Employees are given projects to work on. These projects supplement their day to day operations, and they are compensated for them. The restaurant, on most occasions advertises its vacancies at websites, and restaurant support center, located at its headquarters in Orlando, Florida.
Earnings and Revenue of the Company:
In general, the Red Lobsters is a profitable company. For instance, the results of the company’s first quarter ended on August 26th 2012, posted sales revenue of 660 million dollars. Even though this presented a decrease by the margin of 2.1% as compared to the previous year, the company made some profits. The decline in revenue was as a result of an increase in administrative costs, and various depreciation expenses (Darden Restaurant Inc, 2012).

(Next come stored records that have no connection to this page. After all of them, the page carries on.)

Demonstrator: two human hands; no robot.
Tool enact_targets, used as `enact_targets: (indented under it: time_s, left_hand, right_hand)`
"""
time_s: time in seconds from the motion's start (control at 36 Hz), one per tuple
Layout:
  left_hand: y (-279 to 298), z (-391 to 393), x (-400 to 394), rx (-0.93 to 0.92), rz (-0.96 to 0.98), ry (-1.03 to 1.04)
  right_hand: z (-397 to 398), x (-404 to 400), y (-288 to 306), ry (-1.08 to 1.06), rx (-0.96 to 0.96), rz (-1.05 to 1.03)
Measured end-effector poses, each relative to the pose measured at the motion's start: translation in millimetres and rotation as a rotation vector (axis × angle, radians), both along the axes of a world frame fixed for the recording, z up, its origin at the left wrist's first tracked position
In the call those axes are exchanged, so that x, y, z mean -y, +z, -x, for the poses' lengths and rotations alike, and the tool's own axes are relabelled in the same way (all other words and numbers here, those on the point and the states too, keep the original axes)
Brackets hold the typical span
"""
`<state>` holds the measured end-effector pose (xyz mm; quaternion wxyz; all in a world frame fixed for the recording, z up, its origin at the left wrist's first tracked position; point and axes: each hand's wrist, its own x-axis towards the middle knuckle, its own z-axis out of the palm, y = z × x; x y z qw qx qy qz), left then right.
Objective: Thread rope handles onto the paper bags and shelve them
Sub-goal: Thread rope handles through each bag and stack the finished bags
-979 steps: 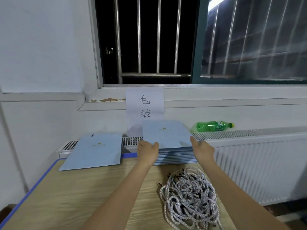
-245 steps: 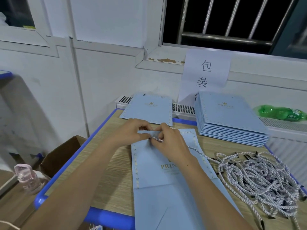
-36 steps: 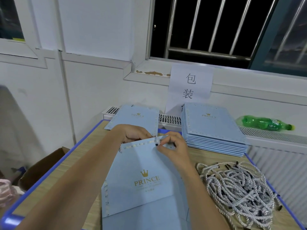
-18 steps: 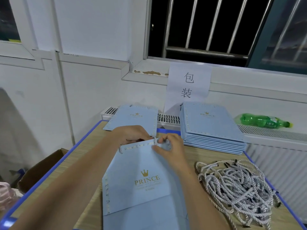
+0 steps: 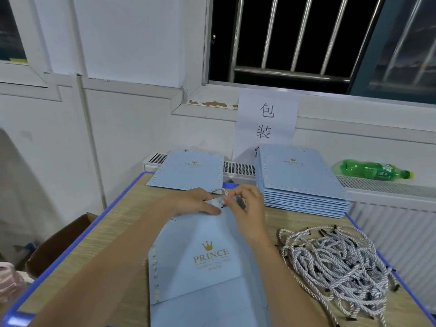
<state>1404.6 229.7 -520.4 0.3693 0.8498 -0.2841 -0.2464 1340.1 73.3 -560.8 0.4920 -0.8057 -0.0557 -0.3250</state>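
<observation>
So, quick rundown of where I'm at:

Bag: the light blue paper bag (image 5: 203, 256) lies flat on the tabletop (image 5: 113, 234) right in front of me, top edge pointing away. It's thin card, so I'd guess light and a bit springy, easy to crease if I lean on it.

Left grip: my left hand (image 5: 191, 201) has its fingers pressed down on the bag's top edge, pinning it. Whether it also pinches the rope, I can't tell.

Right grip: my right hand (image 5: 247, 206) is narrow, thumb and fingertip pinching the rope handle (image 5: 220, 191) near its dark tip, just by the bag's top edge.

Rope: twisted white cord, soft and floppy, only the stiff tip steers. Best to hold it close behind the tip or it'll buckle, I reckon.

Hole: hidden under my fingers, can't see it.

Spare ropes: tangled rope pile (image 5: 335, 258) to my right on the tabletop, probably snaggy when pulling one out.

More bags: bag stack (image 5: 299, 180) at the back right, and one single bag (image 5: 188, 169) at the back left.
</observation>
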Motion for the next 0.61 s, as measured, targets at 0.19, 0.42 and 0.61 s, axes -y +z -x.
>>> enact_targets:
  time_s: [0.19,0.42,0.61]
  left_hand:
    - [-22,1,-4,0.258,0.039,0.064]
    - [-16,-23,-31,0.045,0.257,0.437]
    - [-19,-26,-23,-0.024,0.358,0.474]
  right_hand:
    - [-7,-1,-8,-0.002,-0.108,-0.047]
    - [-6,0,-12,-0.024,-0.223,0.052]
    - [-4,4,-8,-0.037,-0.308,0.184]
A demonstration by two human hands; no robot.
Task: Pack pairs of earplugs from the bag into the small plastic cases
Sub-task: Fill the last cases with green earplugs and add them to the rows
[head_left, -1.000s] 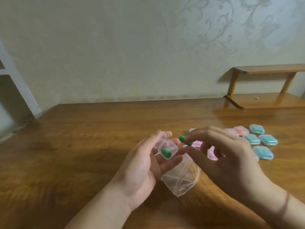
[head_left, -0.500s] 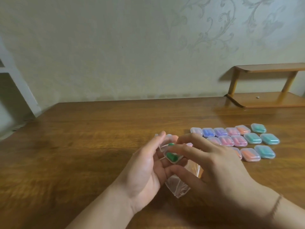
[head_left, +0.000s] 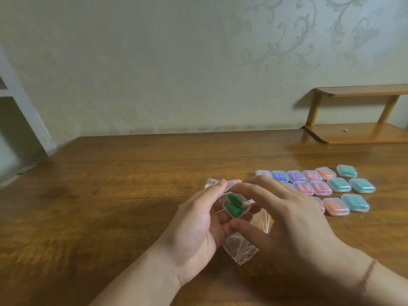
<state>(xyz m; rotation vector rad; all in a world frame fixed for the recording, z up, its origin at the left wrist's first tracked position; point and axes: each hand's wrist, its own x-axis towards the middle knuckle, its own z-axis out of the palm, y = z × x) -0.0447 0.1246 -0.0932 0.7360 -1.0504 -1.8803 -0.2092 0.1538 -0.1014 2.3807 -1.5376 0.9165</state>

In the third quarter of the company ended in February 2012, the companies sales revenue increased by 6%, as compared to the previous season. This was as a result of aggressive promotions, and brand enhancements. In the second quarter of the year ended November 27th 2011, the company made sales revenue of 602 million. This was higher than the previous year, by a margin of 8%. In the fourth quarter of the year 2011, which ended in August 28th, the company made revenue totaling to 605 million. In analyzing this report, it is therefore prudent to conclude that the company is a profitable venture.
The company has the ability to process fresh and high quality sea food. However, due to stiff completion the company is unable to attract enough customers, to ensure that it catches up with the competition. The company is unable to raise the kind of capital that Applebee’s and Brinker international possess, and therefore it will continue to subordinate itself to the two companies. Its marketing strategy of using the radio to supplement television advertisements is outdated.
This is because the nature of the customers it seeks to attract rarely listens to radio. The financial reports of the company indicate that it is a profitable venture, and with lots of hardwork and innovative tendencies, the company has the ability of attracting more clients. Its human resource strategy is weak. This is because the organization does not have training programs for its managerial team, instead the company focuses on training MBA interns.